Something I have come to notice in my professional career, is the lack of thought that owners, managers, and leaders put into the rewards and surprises they create for their employees. I can’t tell you how many times I’ve seen a burst of enthusiasm from a team that is striving to impress the higher ups, only to feel like they received a slap in the face in return. How so? Simple. Those in charge of picking the rewards don’t put any thought into who they are rewarding. They go with what is cheapest, looked cool, or is just easy to obtain. Why should an employee strive for obtaining their goals if the reward promised isn’t something they would care to have? Let’s look at this, shall we.
Let’s say that I am told I could win a prize if I meet a certain
goal. The prize isn’t defined. So my imagination can go wild with
possibilities. Out of curiosity, I can push myself to meet or even exceed that
goal that was set for me. But then the time comes when the prize is revealed.
And suddenly I’m living the Clark Griswold moment from Christmas Vacation. “It's
a one year membership to the Jelly of the Month Club.” Suddenly I’m questioning
whether my efforts were worth giving. According to International Best Seller,
Mark Villareal, you should always give an honest day’s work for an honest day’s
pay. You aren’t just working for the company, but for God. But should I push
myself above their expectations? I’m going to be paid the same amount either
way. Why should I give extra effort for something I have no interest in?
Think about the people you have to encourage. What are their
goals? What do they like? Recently, my department was offered prizes to the
best performers based upon their goals. If their goals were met, tickets to a
Spurs game could be theirs. In San Antonio, lots of people are Spurs fans. I’m
not a sports fan, let alone a Spurs fan. I could care less. I don’t feel the
need strive for higher. Not for myself. Now, because I do respect my supervisor
and know she would like them, I don’t mind attempting to get us to our goal so
that she can get the tickets. It won’t benefit me.

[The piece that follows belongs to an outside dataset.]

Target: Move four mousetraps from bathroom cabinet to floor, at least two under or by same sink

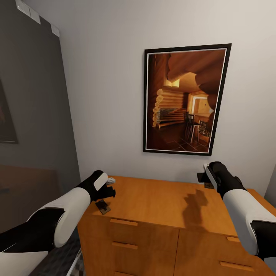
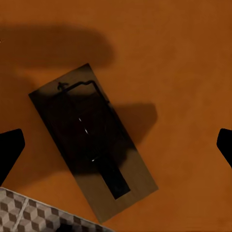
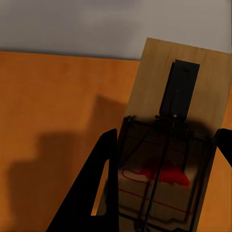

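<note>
Left gripper (image 2: 116,145): fingers spread wide, poised over a mousetrap (image 2: 92,140) lying flat at the cabinet (image 1: 153,199) top's near left corner; tiled bathroom floor (image 2: 29,212) past the edge.
Right gripper (image 3: 164,179): fingers set either side of a second mousetrap (image 3: 179,121); contact cannot be told; trap near the cabinet top's rear right edge.
Wall behind: framed picture (image 1: 186,99).

mousetrap (image 3: 169,145) cut off by edge
</note>
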You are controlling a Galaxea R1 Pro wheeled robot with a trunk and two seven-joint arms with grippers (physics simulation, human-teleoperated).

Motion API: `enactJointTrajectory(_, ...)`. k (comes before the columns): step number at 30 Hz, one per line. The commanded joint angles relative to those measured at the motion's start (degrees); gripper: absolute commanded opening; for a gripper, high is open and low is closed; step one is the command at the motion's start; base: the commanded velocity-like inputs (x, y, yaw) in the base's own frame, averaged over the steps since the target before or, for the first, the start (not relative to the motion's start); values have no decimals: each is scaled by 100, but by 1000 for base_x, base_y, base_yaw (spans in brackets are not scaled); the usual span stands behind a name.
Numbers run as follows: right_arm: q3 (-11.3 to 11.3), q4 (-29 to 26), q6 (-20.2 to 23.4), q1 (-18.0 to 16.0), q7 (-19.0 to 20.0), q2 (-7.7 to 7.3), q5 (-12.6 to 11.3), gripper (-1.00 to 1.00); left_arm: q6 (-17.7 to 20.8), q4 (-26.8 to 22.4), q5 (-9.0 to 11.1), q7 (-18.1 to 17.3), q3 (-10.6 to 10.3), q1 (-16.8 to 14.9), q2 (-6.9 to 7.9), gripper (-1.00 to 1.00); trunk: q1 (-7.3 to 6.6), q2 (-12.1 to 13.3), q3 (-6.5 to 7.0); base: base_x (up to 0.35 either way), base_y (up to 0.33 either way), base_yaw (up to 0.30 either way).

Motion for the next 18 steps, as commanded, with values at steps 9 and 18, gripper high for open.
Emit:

It is true that if you try to please everyone, you end up not
pleasing anyone. So where is the median to this conundrum? For our department,
they have ongoing contests monthly. Having multiple rewards available gives
more incentive than if there is a single prize to be won. It makes everyone
want to participate. Heck, cash bonus’ works for every employee. Who doesn’t
need extra money? Or want it? Gift cards to places that you know everyone could
use. None of us here are made of money. As a matter of a fact, in a kickoff
meeting for this year, almost everyone that was asked by the owner, “What are
your goals for this year?” answered with, “Get out of debt.” That ought to say
Now don’t get me wrong. I like getting something I wouldn’t
otherwise be able to afford on my salary. Tickets to events can be fantastic
for people who live paycheck to paycheck. A chance to sit back and enjoy life
on someone else’s dime. But, personally, I’m also very conscious of life and
the things that it requires. I have bills. I have kids. I can’t go out whenever
I please. I still have 3 tickets to see the latest Star Wars movie with from
Christmas. The Star Wars nerd, holding tickets…. They are burning holes in my
pockets. But I digress.
I think leadership should consider these things a little more
before they randomly start contests. You really want your employees to feel
appreciated? Get to know them. Be sincere. Be genuinely interested in their
lives, in their personal goals, their dreams. If you are going to spend money,
spend it on things they can receive wholeheartedly.